Così si doveva presentare alla vista quella che impropriamente viene chiamata "piramide di Cholula", probabilmente la più grande e complessa opera civile nella storia dell' umanità. Il nome in lingua nahuatl era Tla-hchiualte-petl e probabilmente significava "luogo innalzato a mano dall' uomo" ma viene tradotto più semplicemente come "montagna artificiale".


Oltre ad essere la struttura piramidale più ampia del mondo, il complesso era costruito come una sorta di contenitore... un involucro esterno a gradoni, simile a una piramide interamente scavata e aperta da un lato, che conteneva una serie di gallerie e copriva parzialmente un altro plateau piramidale a gradoni composto di molteplici livelli.
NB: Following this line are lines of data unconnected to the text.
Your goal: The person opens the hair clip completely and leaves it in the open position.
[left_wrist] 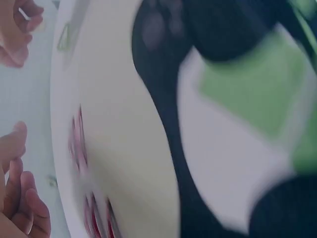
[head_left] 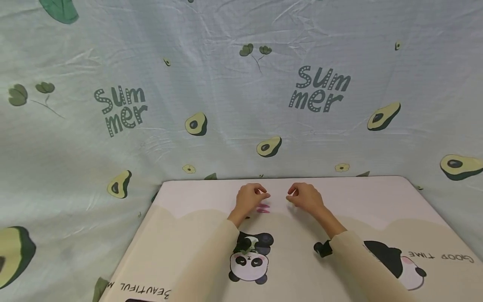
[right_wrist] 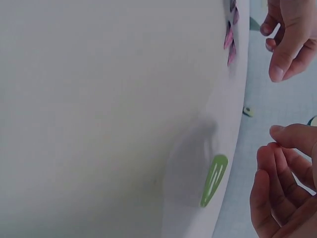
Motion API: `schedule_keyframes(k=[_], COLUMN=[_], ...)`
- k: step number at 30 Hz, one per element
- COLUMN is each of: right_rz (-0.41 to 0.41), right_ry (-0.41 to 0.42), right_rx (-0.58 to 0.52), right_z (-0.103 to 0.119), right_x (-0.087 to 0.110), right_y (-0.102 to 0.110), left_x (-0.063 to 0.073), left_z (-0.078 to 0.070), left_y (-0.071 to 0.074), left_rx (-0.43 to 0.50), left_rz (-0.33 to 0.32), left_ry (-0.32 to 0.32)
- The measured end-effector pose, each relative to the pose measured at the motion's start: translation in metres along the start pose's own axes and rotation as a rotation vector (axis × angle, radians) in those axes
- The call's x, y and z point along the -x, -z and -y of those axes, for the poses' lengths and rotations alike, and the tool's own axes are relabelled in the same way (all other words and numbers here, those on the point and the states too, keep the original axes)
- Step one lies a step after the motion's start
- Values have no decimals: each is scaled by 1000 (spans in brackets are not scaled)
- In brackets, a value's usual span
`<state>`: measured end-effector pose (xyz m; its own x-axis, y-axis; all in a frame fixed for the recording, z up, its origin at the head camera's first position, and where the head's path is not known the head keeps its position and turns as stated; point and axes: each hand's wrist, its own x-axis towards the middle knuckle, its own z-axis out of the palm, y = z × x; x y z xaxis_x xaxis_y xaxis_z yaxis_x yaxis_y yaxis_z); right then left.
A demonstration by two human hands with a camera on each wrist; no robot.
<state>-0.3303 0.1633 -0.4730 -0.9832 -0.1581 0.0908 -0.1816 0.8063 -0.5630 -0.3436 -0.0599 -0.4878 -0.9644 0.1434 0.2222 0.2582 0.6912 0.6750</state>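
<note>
Both hands are held over the far part of the table, facing each other with a gap between them. My left hand (head_left: 250,199) has loosely bent fingers and nothing visible in them, close above several pink and red hair clips (head_left: 263,209). Those clips (left_wrist: 101,218) look blurred in the left wrist view. Across the gap, my right hand (head_left: 307,199) has its thumb and fingertips near each other, with no object showing between them. A green snap hair clip (right_wrist: 215,181) lies on the table near that hand in the right wrist view.
The table (head_left: 294,268) has a pale cover printed with pandas and lettering. On it lie a small black item (head_left: 323,248) beside the right sleeve and a dark object (head_left: 137,300) at the bottom edge. A curtain (head_left: 226,92) printed with avocados hangs behind.
</note>
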Motion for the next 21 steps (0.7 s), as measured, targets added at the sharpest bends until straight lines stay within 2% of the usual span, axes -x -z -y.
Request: schedule_keyframes(k=[4, 10, 16, 21], right_rz=[13, 75, 147, 157], right_ry=[20, 42, 63, 90], right_rx=[-13, -25, -46, -34], right_z=[8, 21, 30, 38], right_x=[-1, 0, 3, 5], right_y=[-10, -27, -42, -49], left_x=[5, 15, 23, 27], left_z=[12, 23, 30, 33], left_y=[13, 27, 31, 28], left_rx=[7, -11, -99, -182], left_rz=[23, 114, 207, 234], left_ry=[-5, -13, -67, -112])
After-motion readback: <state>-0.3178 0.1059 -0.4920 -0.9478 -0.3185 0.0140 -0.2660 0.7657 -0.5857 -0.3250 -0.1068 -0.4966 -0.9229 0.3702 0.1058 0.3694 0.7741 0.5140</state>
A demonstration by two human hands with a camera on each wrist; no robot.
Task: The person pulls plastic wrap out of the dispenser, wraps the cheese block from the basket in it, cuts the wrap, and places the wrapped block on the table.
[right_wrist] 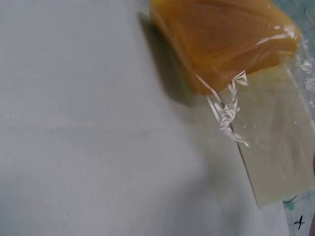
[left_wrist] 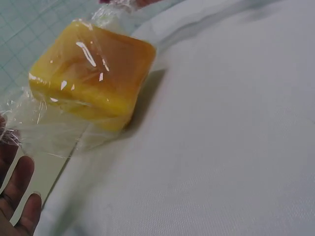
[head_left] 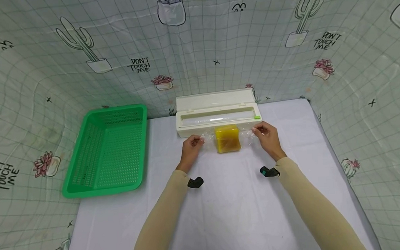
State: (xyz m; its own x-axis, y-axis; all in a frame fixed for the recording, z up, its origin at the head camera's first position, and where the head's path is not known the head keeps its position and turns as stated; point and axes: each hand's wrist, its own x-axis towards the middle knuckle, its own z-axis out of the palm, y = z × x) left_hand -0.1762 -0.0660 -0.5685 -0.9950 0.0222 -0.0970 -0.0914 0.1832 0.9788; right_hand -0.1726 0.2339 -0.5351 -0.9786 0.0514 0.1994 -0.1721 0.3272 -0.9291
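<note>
A yellow-amber block (head_left: 227,138) with rounded corners is wrapped in clear cling film, whose loose ends (head_left: 248,137) stick out on both sides. My left hand (head_left: 190,150) pinches the film's left end, and my right hand (head_left: 268,139) pinches the right end. Between the hands, the block hangs just in front of the white dispenser box, with a shadow beside it in the left wrist view. Fingers of the left hand (left_wrist: 19,189) show at that view's lower left edge. In the right wrist view the hand is almost wholly out of frame, while the crinkled film (right_wrist: 229,113) shows clearly.
Behind the block stands the white dispenser box (head_left: 187,132), lid raised, with a film roll (head_left: 219,117) inside and a green slider (head_left: 257,117) at its right. A green perforated basket (head_left: 142,149) sits at the left. White cloth (head_left: 236,212) covers the table; patterned curtains surround it.
</note>
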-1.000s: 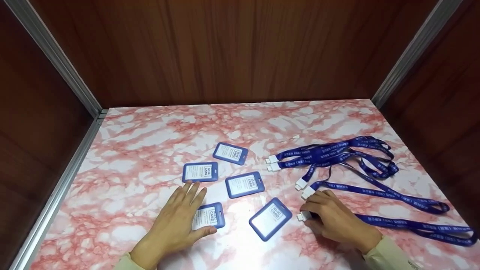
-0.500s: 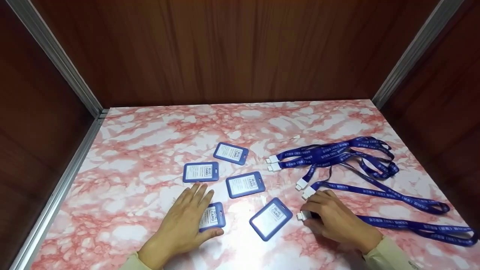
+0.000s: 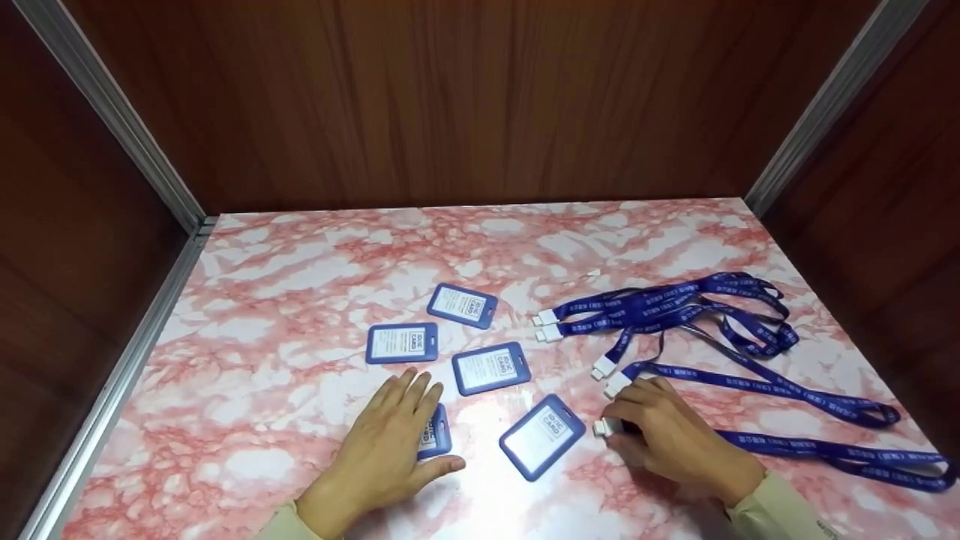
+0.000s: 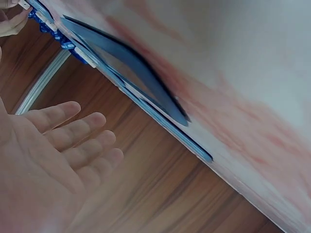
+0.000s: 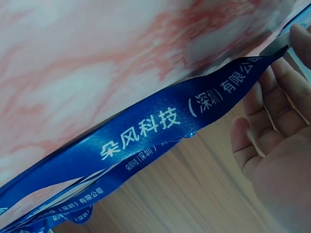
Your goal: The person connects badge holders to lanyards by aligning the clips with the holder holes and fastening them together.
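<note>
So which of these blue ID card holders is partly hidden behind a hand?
The near-left holder: the left hand blocks part of it in the head view, while the other four holders show whole.

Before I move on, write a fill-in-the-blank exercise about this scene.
Counting the partly covered one, ____ card holders lie on the table.
The lanyards are coloured ____.
The right hand holds a clip coloured ____.
The left hand is nearer the card holders than the ____.

Missing words: five; blue; white; lanyards.
</note>
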Action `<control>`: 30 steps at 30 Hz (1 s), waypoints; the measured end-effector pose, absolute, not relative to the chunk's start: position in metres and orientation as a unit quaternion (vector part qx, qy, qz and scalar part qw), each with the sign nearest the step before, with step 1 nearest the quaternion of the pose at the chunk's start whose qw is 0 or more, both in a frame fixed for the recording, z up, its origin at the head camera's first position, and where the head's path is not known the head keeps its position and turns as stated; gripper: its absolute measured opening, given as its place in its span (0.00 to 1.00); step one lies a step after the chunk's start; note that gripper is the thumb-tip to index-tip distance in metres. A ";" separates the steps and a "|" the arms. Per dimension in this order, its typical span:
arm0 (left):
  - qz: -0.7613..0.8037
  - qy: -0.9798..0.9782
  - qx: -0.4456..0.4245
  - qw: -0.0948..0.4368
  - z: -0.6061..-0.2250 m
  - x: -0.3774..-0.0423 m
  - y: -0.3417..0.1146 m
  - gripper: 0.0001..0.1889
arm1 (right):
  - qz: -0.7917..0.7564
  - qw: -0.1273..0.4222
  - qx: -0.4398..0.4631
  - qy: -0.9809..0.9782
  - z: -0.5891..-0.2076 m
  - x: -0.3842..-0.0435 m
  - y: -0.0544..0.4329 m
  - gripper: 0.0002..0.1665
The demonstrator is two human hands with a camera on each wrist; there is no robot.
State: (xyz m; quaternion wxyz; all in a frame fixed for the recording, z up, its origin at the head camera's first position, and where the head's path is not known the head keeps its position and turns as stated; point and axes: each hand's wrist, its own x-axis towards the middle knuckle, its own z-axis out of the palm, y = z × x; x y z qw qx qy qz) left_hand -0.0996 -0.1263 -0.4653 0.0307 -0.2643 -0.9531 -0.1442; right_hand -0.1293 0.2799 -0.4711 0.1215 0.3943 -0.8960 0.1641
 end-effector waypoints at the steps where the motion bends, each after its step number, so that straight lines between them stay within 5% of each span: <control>1: -0.144 -0.953 -0.266 0.032 -0.465 -0.099 -0.125 0.51 | 0.164 0.122 0.394 -0.896 -0.471 -0.129 0.280 0.14; 19: -0.101 -0.943 -0.315 0.033 -0.458 -0.103 -0.094 0.50 | 0.163 0.135 0.390 -0.896 -0.470 -0.130 0.278 0.13; 30: -0.064 -0.928 -0.358 0.081 -0.455 -0.106 -0.071 0.47 | 0.158 0.121 0.373 -0.906 -0.469 -0.130 0.277 0.13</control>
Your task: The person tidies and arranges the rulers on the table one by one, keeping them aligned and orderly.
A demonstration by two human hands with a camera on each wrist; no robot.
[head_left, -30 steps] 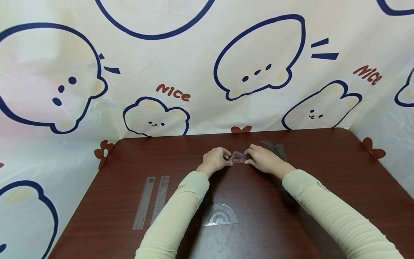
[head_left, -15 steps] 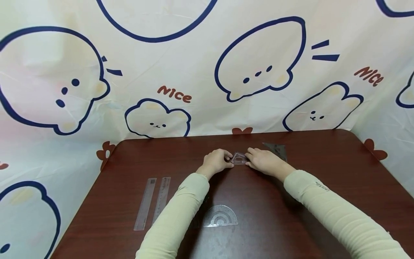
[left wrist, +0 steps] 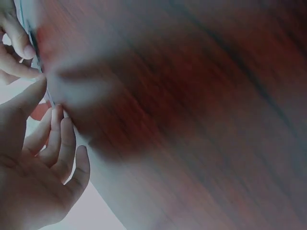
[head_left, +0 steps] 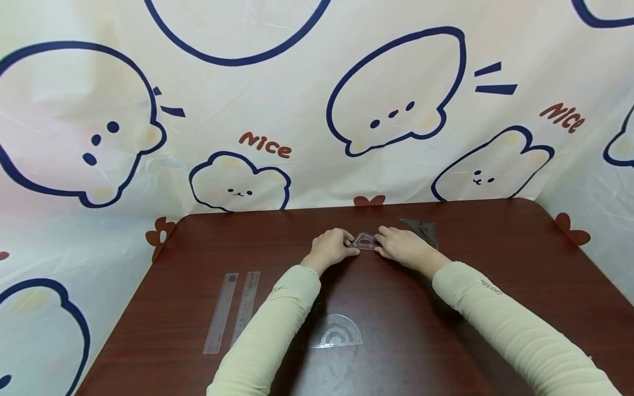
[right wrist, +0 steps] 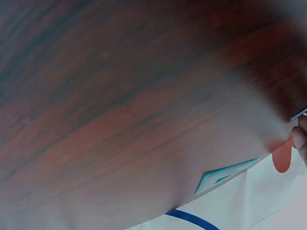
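Note:
At the far middle of the table, a small clear set square (head_left: 365, 247) is held between two hands. My left hand (head_left: 328, 246) pinches its left corner between thumb and fingers; the left wrist view shows that left hand (left wrist: 45, 153) with the outer fingers loosely spread. The right hand (head_left: 403, 246) pinches the opposite corner, its fingers hiding that end. Only the fingertips of the right hand (right wrist: 301, 136) appear in the right wrist view. Just behind the right hand lies a second set square (head_left: 424, 231), partly covered by it in the head view.
Two clear rulers (head_left: 220, 313) lie side by side at the left, one partly behind the left sleeve. A clear protractor (head_left: 337, 332) lies nearer, between the arms. A patterned cloth (head_left: 317, 176) hangs behind the brown table (head_left: 396, 341).
The right hand's fingers have shifted slightly and come closer together on the set square's corner. The left hand keeps its hold, and the set square stays about where it was.

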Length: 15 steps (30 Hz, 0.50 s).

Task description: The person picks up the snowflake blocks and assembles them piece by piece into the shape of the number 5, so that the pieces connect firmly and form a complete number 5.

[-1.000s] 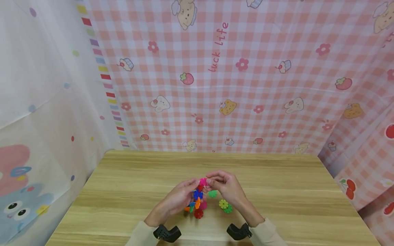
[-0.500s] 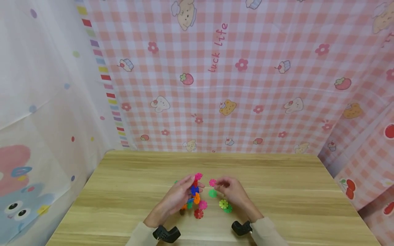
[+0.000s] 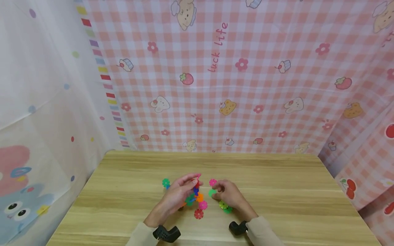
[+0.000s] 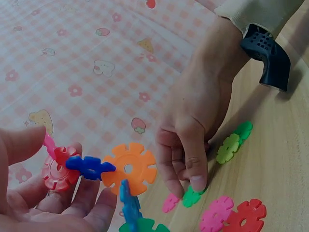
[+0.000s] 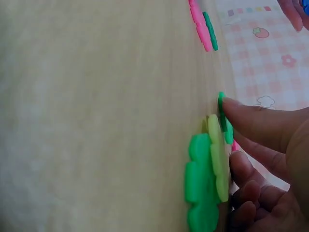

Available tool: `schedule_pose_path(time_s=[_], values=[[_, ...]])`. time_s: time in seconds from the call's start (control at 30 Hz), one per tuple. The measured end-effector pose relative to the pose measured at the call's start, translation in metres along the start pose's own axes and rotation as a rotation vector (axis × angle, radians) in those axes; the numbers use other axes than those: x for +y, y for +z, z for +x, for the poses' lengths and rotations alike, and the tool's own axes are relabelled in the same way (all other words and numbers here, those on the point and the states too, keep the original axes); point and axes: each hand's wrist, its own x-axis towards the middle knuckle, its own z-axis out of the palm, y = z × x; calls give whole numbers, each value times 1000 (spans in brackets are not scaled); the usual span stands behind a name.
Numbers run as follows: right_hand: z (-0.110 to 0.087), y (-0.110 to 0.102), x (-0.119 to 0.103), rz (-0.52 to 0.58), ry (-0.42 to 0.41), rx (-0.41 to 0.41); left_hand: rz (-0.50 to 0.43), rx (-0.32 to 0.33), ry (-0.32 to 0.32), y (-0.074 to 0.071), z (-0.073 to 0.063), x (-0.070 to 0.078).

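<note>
The left hand (image 3: 181, 193) is holding a chain of bright discs (image 4: 116, 171) over the bench (image 3: 129, 194). The right hand (image 3: 230, 193) is touching a green disc (image 4: 193, 197); I can't tell if it's pinching. The back edge (image 3: 212, 153) is lying well away, leaving both room.

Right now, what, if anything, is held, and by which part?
Left hand: the snowflake-disc chain, by its pink and red end. Right hand touches a green disc; gripping cannot be told.

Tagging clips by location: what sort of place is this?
Likely a makeshift recording booth, judging by the wood-grain table, the pink checked cloth hung behind it, and the black device on each wrist.
</note>
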Motion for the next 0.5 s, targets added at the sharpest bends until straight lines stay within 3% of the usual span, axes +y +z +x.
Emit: schedule_pose_path(time_s=[0.23, 0.5], values=[[1, 0, -2, -32, 13, 5, -12, -6, 17, 3, 0, -2], [-1, -3, -3, 60, -5, 12, -65, -22, 44, 6, 1, -6]])
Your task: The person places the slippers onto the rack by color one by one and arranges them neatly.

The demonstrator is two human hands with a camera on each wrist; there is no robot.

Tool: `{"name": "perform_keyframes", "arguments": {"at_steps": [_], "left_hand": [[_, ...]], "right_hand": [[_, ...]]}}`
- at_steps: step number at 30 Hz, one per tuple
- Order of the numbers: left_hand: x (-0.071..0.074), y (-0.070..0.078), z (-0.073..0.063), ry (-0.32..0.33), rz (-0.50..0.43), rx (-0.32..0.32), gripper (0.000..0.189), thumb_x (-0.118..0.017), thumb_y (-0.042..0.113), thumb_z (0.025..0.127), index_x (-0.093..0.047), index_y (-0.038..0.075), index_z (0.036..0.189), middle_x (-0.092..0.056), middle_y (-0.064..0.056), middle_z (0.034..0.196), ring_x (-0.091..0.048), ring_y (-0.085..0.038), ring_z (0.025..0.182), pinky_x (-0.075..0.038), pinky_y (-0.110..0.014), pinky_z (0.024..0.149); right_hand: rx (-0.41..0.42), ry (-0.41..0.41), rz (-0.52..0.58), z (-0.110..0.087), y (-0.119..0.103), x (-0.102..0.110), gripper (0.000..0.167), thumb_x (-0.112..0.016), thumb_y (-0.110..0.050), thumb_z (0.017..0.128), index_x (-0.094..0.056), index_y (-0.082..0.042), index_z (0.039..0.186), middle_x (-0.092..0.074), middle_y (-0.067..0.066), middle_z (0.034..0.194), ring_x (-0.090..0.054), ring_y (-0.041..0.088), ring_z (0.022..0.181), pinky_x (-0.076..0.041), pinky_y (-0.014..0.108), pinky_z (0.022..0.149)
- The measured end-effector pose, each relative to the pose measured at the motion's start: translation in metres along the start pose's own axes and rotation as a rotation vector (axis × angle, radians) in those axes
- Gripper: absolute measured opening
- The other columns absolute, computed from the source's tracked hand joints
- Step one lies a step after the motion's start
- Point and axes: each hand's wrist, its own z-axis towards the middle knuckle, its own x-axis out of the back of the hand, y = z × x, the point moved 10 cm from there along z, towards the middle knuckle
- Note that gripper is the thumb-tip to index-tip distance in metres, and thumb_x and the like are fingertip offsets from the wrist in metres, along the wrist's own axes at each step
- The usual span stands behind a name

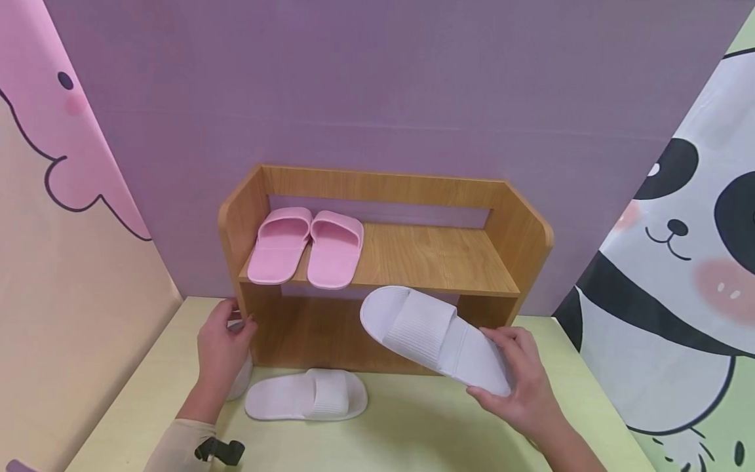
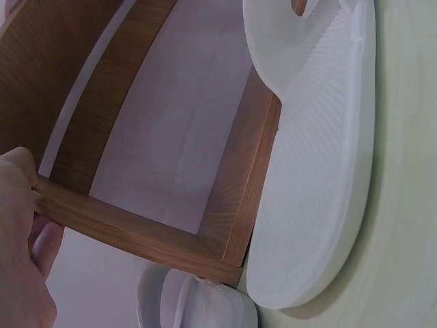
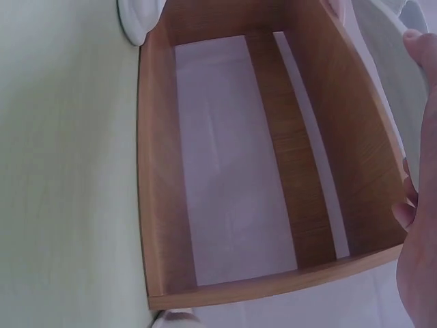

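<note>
My right hand point(image 1: 522, 383) holds a white slipper point(image 1: 421, 328) by its heel end, thumb on one edge and fingers on the other. The slipper is raised and tilted in front of the wooden shoe rack point(image 1: 436, 252), its toe pointing up and left. My left hand point(image 1: 223, 344) grips the front edge of the rack's left side panel, with the thumb inside and fingers outside in the left wrist view. A second white slipper point(image 1: 283, 396) lies on the table before the rack, toe to the right. A pair of pink slippers point(image 1: 334, 252) sits on the upper shelf's left part.
Beside the rack's left foot stands a pale grey-white item point(image 2: 212, 304), partly hidden by my left hand in the head view. The rack stands on a pale yellow table point(image 1: 413, 432) against a purple back wall point(image 1: 377, 85). A panda-printed panel point(image 1: 678, 295) borders the right side.
</note>
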Motion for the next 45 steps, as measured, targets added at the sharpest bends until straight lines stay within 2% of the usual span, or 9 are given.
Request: {"name": "perform_keyframes", "arguments": {"at_steps": [4,6,9,13,16,22,32,39,45], "left_hand": [[0.001,0.002,0.0,0.003,-0.01,-0.003,0.029,-0.076,-0.006,0.095,-0.069,-0.001,0.123,-0.074,-0.021,0.116,-0.077,-0.044,0.105,-0.067,-0.059,0.084],[0.001,0.002,0.0,0.004,-0.012,-0.004,0.029,-0.076,-0.006,0.095,-0.069,-0.001,0.122,-0.074,-0.021,0.115,-0.077,-0.044,0.105,-0.067,-0.059,0.083],[0.001,0.002,0.0,0.005,-0.014,-0.005,0.028,-0.076,-0.005,0.094,-0.069,-0.001,0.122,-0.075,-0.021,0.115,-0.077,-0.044,0.105,-0.067,-0.059,0.083],[0.001,0.001,0.0,0.003,-0.015,-0.01,0.029,-0.075,-0.005,0.095,-0.069,-0.001,0.123,-0.074,-0.021,0.115,-0.077,-0.044,0.105,-0.067,-0.06,0.083],[0.0,0.001,0.0,0.004,-0.023,-0.012,0.029,-0.076,-0.005,0.094,-0.069,-0.001,0.122,-0.075,-0.021,0.115,-0.078,-0.044,0.105,-0.067,-0.059,0.083],[-0.001,-0.001,0.0,0.003,-0.036,-0.005,0.028,-0.075,-0.005,0.094,-0.069,-0.001,0.121,-0.075,-0.021,0.115,-0.079,-0.044,0.103,-0.067,-0.058,0.083],[-0.001,-0.004,0.001,0.003,-0.01,0.015,0.028,-0.075,-0.003,0.096,-0.068,-0.001,0.123,-0.074,-0.021,0.115,-0.078,-0.044,0.105,-0.067,-0.057,0.084],[-0.001,-0.003,0.0,-0.004,0.001,0.018,0.029,-0.074,-0.003,0.096,-0.068,-0.002,0.125,-0.074,-0.022,0.118,-0.077,-0.045,0.107,-0.066,-0.06,0.086],[-0.001,-0.003,0.001,-0.009,0.002,0.017,0.028,-0.075,-0.002,0.097,-0.067,-0.002,0.124,-0.074,-0.022,0.118,-0.077,-0.045,0.107,-0.066,-0.06,0.085]], "right_hand": [[0.013,0.046,-0.005,0.007,-0.006,0.006,0.088,-0.101,-0.024,0.069,-0.066,0.002,0.146,-0.055,0.02,0.131,-0.045,0.016,0.127,-0.038,0.016,0.103],[0.019,0.071,-0.006,0.01,-0.009,0.008,0.087,-0.099,-0.04,0.077,-0.066,0.001,0.146,-0.055,0.022,0.132,-0.044,0.019,0.127,-0.038,0.017,0.102],[0.009,0.108,-0.039,0.015,-0.01,0.011,0.092,-0.086,-0.067,0.086,-0.066,0.0,0.146,-0.055,0.023,0.13,-0.044,0.021,0.126,-0.037,0.017,0.101],[-0.01,0.154,-0.075,0.022,-0.012,0.014,0.092,-0.094,-0.058,0.08,-0.066,0.0,0.146,-0.054,0.025,0.13,-0.043,0.024,0.126,-0.035,0.017,0.1],[-0.027,0.185,-0.095,0.026,-0.013,0.016,0.09,-0.099,-0.037,0.07,-0.065,0.0,0.146,-0.053,0.025,0.128,-0.044,0.028,0.124,-0.034,0.019,0.101],[-0.077,0.241,-0.18,0.032,-0.014,0.02,0.095,-0.103,-0.021,0.064,-0.063,0.001,0.147,-0.052,0.027,0.127,-0.044,0.037,0.122,-0.032,0.021,0.098],[-0.182,0.376,-0.226,0.043,-0.008,0.033,0.088,-0.101,-0.023,0.073,-0.064,0.001,0.148,-0.051,0.03,0.126,-0.043,0.045,0.123,-0.037,0.045,0.088],[-0.276,0.439,-0.261,0.05,-0.003,0.036,0.082,-0.101,-0.024,0.078,-0.065,0.0,0.147,-0.053,0.027,0.126,-0.045,0.041,0.124,-0.041,0.047,0.089],[-0.308,0.463,-0.291,0.056,-0.004,0.037,0.079,-0.1,-0.028,0.08,-0.066,0.003,0.144,-0.054,0.029,0.125,-0.046,0.044,0.123,-0.042,0.05,0.09]]}}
Il tutto era parzialmente coperto di terreno nella parte bassa, da cui sbucava, ad un livello molto più basso, una nuova struttura tronco-piramidale a gradoni.

In cima a tutto ciò, una sorta di 'atollo' artificiale costruito riempiendo di terra compattata ove veniva piantato, e ove fu costruito il tempio, successivamente distrutto e sostituito da una chiesa spagnola nel XVI secolo. Il complesso di Cholula misura 500 metri di lato per 65 di altezza, ha una mole di 4.5 milioni di m3. Era dedicato al dio Quetzalcoatl.


I primi scavi della piramide risalgono al 1881 ad opera di Adolph Bandelier un archeologo svizzero, e una seconda ondata di scavi avvenne nel 1931 e si protrasse, a vari intervalli, fino al 1950. Ripresero poi nel 1966 fino al 1975 quando gli scavi vennero chiusi definitivamente, ed il governo di Puebla non permise più permessi di scavo ad archeologi stranieri.